*Task*:
Copy the data. Keep every character as given.

*Exercise data*:
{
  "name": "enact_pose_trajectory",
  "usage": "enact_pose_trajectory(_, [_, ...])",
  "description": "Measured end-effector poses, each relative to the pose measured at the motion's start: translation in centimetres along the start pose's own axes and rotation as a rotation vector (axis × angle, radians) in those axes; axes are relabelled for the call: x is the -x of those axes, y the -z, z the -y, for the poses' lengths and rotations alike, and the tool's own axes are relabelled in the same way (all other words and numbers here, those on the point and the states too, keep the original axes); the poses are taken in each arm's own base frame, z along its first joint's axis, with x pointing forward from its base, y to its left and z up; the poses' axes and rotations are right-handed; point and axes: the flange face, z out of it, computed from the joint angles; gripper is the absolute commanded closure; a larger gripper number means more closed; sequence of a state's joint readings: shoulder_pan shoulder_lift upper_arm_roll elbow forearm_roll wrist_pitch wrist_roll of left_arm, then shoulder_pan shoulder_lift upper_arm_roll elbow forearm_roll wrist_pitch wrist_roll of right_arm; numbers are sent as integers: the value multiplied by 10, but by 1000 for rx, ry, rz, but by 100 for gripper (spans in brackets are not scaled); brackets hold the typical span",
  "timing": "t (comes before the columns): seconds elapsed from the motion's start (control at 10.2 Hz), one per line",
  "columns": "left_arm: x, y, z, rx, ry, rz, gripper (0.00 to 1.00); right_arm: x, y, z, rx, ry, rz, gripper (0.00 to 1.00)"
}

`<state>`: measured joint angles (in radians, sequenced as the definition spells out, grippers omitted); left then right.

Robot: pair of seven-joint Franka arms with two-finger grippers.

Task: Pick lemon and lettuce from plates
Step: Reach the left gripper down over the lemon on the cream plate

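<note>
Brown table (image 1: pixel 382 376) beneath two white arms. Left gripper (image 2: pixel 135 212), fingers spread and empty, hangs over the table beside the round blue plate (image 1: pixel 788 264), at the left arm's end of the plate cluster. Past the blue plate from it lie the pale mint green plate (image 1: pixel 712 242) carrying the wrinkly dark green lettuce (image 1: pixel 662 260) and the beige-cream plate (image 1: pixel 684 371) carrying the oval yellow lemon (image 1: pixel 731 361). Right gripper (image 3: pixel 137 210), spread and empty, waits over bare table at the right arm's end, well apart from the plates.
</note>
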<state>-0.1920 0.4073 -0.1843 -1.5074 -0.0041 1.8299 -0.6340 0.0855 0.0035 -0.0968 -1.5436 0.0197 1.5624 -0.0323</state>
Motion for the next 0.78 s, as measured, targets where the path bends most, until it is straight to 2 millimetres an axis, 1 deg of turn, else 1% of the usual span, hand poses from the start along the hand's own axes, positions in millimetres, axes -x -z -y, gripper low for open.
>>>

*Reply to the task*:
{
  "name": "enact_pose_trajectory",
  "usage": "enact_pose_trajectory(_, [_, ...])",
  "description": "Measured end-effector poses, each relative to the pose measured at the motion's start: translation in centimetres along the start pose's own axes and rotation as a rotation vector (axis × angle, radians) in those axes; axes are relabelled for the call: x is the -x of those axes, y the -z, z the -y, for the poses' lengths and rotations alike, and the tool's own axes are relabelled in the same way (all other words and numbers here, those on the point and the states too, keep the original axes); the poses are taken in each arm's own base frame, z along its first joint's axis, with x pointing forward from its base, y to its left and z up; the poses' axes and rotations are right-handed; point and axes: the flange face, z out of it, computed from the joint angles; gripper is the absolute commanded closure; a larger gripper number means more closed; sequence of a state's joint readings: shoulder_pan shoulder_lift upper_arm_roll elbow forearm_roll wrist_pitch wrist_roll of left_arm, then shoulder_pan shoulder_lift upper_arm_roll elbow forearm_roll wrist_pitch wrist_roll of right_arm; numbers are sent as integers: the value multiplied by 10, but by 1000 for rx, ry, rz, but by 100 for gripper (spans in brackets are not scaled); brackets hold the typical span",
  "timing": "t (comes before the columns): seconds elapsed from the motion's start (control at 10.2 Hz), one per line",
  "columns": "left_arm: x, y, z, rx, ry, rz, gripper (0.00 to 1.00); right_arm: x, y, z, rx, ry, rz, gripper (0.00 to 1.00)"
}

`<state>`: measured joint angles (in radians, sequenced as the definition spells out, grippers omitted); left then right.

Robot: pair of seven-joint Franka arms with two-finger grippers.

Task: Pick lemon and lettuce from plates
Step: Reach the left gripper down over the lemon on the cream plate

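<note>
Brown table (image 1: pixel 382 376) beneath two white arms. Left gripper (image 2: pixel 135 212), fingers spread and empty, hangs over the table beside the round blue plate (image 1: pixel 788 264), at the left arm's end of the plate cluster. Past the blue plate from it lie the pale mint green plate (image 1: pixel 712 242) carrying the wrinkly dark green lettuce (image 1: pixel 662 260) and the beige-cream plate (image 1: pixel 684 371) carrying the oval yellow lemon (image 1: pixel 731 361). Right gripper (image 3: pixel 137 210), spread and empty, waits over bare table at the right arm's end, well apart from the plates.
</note>
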<state>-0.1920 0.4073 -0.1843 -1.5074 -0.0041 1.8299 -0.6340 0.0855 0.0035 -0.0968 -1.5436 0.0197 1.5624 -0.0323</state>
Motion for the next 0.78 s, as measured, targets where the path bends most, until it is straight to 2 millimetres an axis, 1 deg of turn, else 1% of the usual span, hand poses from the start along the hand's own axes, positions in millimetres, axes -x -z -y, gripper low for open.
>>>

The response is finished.